Dès lors la signification du philosopher se dégage d'elle-même. Philosopher c'est examiner la nature, en expliciter la structure et la loi, montrer la composition et l'organisation des choses et des êtres (les atomes et le vide, les corps comme agglomérats, l'équilibre relatif, les lois d'accroissement et de décroissement, l'illimité du Tout et le limité des combinaisons éphémères). De ce savoir on fera le préalable de toute éthique possible : gestion du désir, équilibre vital ( aponie et ataraxie), équanimité, sagesse et amitié philosophiques, et le Jardin enfin comme lieu physique et symbolique du sum-philosophein.
Tout cela s'articule rigoureusement, et bellement. L'épicurisme tout entier repose sur un pari dont les termes peuvent interroger le Moderne, à savoir qu'il doit y avoir une conjonction finale de la vérité et du bonheur. Pour Epicure c'est la méditation du vrai qui conduit au bonheur, le sage étant à la fois celui qui sait la vérité et qui réalise les conditions de la félicité. En cela Epicure prétend dépasser le tragique, le rendre vivable et gérable, alors que toute sa pensée se base sur le tragique lui-même : quoi de plus tragique qu'un univers sans raison, sans finalité, sans signification, sans direction divine, sans origine et sans fin, où l'homme est en quelque sorte abandonné ( Protagoras est passé par là, et Démocrite avant lui).

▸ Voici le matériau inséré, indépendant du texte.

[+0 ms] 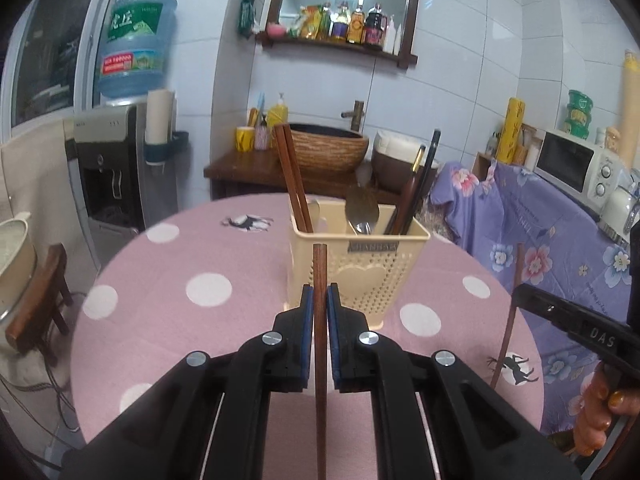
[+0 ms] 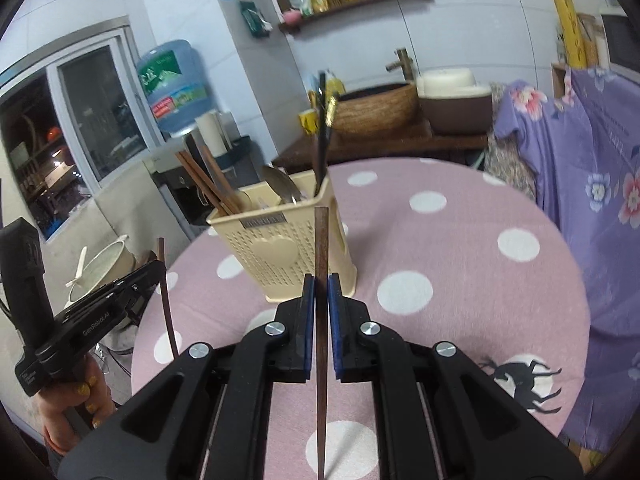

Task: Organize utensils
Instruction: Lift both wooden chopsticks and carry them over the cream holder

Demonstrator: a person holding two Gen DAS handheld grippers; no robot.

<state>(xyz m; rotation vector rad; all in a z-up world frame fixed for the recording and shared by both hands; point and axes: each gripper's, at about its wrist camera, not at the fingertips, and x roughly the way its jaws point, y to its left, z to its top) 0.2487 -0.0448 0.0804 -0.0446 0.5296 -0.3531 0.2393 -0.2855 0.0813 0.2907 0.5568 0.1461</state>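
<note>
Over pink table (image 1: pixel 168 280), both grippers' fingers (image 1: pixel 307 320) upright

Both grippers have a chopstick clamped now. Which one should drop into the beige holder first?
Probably the left. The left gripper faces the utensil holder head-on, its chopstick upright just before the front wall. The right gripper, with its chopstick, sees the holder off to its left.
</note>
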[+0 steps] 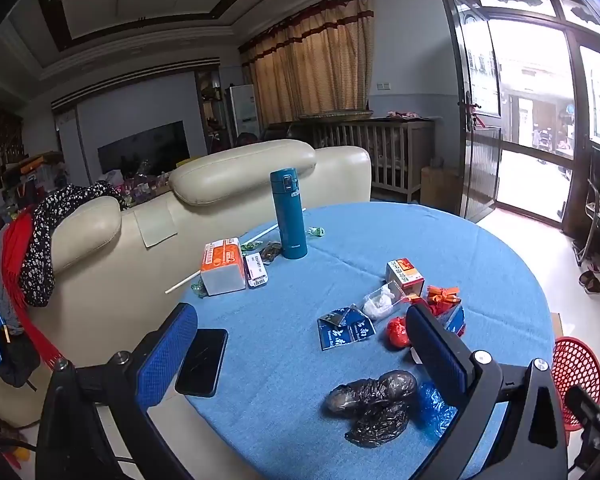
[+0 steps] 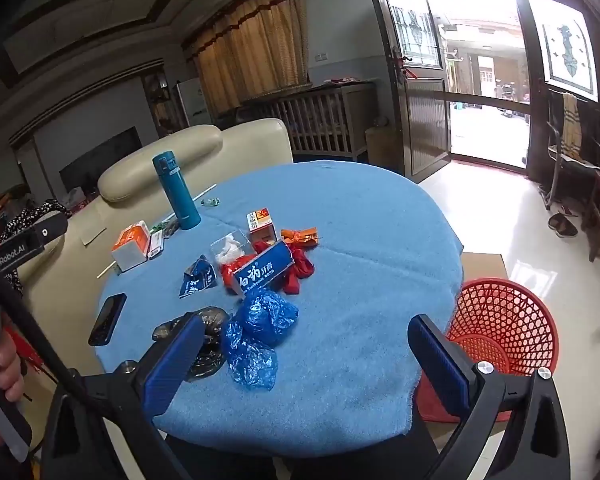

Pourtant, si l'univers est sans signification, si les dieux bienheureux n'ont aucun souci de nous, si la mort enfin est la fin absolue, Epicure, avec tout cela, affirme que l'homme a les ressources, à la fois de savoir la vérité, de l'assumer sans réserve, et de construire les conditions d'une vie bonne et belle, sans verser dans la religion, le mythe ou l'idéologie politique. Gageure formidable, et admirable, qui mérite à jamais le respect et la considération des hommes.